Google Research

DQN Replay Dataset

Description

The DQN Replay Dataset is generated using DQN agents trained on 60 Atari 2600 games for 200 million frames each, while using sticky actions (with 25% probability that the agent’s previous action is executed instead of the current action) to make the problem more challenging. For each of the 60 games, we train 5 DQN agents with different random initializations, and store all of the (state, action, reward, next state) tuples encountered during training into 5 replay datasets per game, resulting in a total of 300 datasets.

The DQN Replay Dataset can be used for training offline RL agents, without any interaction with the environment during training. Each game replay dataset is approximately 3.5 times larger than ImageNet and includes samples from all of the intermediate policies seen during the optimization of online DQN.

This logged DQN data can be found in the public GCP bucket gs://atari-replay-datasets which can be downloaded using gsutil. To install gsutil, follow the instructions here.

After installing gsutil, run the command to copy the entire dataset:

gsutil -m cp -R gs://atari-replay-datasets/dqn

To use the dataset only for a specific Atari 2600 game (e.g., replace GAME_NAME by Pong to download the logged game replay datasets for Pong), run the command:

gsutil -m cp -R gs://atari-replay-datasets/dqn/[GAME_NAME]

Note that the dataset consists of approximately 50 million tuples due to frame skipping (i.e., repeating a selected action for k consecutive frames) of 4. The stickiness parameter is set to 0.25, i.e., there is a 25% chance at every time step that the environment will execute the agent's previous action again, instead of the agent's new action.
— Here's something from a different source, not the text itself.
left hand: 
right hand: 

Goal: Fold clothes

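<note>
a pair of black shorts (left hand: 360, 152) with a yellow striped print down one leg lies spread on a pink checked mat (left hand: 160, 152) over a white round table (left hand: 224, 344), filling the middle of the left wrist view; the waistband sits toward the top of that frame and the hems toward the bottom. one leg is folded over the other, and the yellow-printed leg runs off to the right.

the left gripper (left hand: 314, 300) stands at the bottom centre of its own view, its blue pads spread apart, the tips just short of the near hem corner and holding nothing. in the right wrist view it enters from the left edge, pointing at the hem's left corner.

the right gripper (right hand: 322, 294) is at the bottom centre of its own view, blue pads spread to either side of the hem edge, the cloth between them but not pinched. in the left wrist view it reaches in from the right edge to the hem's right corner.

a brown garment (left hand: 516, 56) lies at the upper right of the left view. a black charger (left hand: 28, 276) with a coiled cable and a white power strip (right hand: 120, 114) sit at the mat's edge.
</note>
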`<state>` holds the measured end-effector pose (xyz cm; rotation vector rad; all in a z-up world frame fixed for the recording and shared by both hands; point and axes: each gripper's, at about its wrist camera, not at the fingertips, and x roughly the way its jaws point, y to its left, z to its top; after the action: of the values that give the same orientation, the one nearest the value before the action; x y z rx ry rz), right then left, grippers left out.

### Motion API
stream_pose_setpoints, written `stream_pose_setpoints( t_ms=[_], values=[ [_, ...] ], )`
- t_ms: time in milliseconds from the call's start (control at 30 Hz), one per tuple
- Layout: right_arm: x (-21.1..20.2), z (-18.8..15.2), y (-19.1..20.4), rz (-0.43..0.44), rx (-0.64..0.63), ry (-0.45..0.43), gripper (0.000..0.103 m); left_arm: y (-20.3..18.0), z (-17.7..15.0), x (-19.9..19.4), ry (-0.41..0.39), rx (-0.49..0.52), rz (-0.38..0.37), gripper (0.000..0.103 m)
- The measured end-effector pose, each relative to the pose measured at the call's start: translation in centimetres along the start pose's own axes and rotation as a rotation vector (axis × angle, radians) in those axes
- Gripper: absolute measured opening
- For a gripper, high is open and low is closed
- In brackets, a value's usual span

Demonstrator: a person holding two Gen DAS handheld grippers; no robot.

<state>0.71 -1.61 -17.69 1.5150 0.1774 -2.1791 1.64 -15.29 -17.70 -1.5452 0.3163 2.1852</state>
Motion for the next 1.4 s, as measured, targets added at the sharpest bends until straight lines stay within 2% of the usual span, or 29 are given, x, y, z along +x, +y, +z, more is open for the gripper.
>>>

Since the (state, action, reward, next state) tuples in DQN replay dataset are stored in the order they were experienced by online DQN during training, various data collection strategies for benchmarking offline RL can be induced by subsampling the replay dataset containing 200 million frames. For example, the first k million frames from the DQN replay dataset emulate exploration data with suboptimal returns while the last k million frames are analogous to near-expert data with stochasticity. Another option is to randomly subsample the entire dataset to create smaller offline datasets. Based on the popularity and ease of experimentation on Atari 2600 games, the DQN replay dataset can be used for benchmarking offline RL.

Refer to the open-source code for loading the dataset with the Dopamine library. More details can be found at offline-rl.github.io.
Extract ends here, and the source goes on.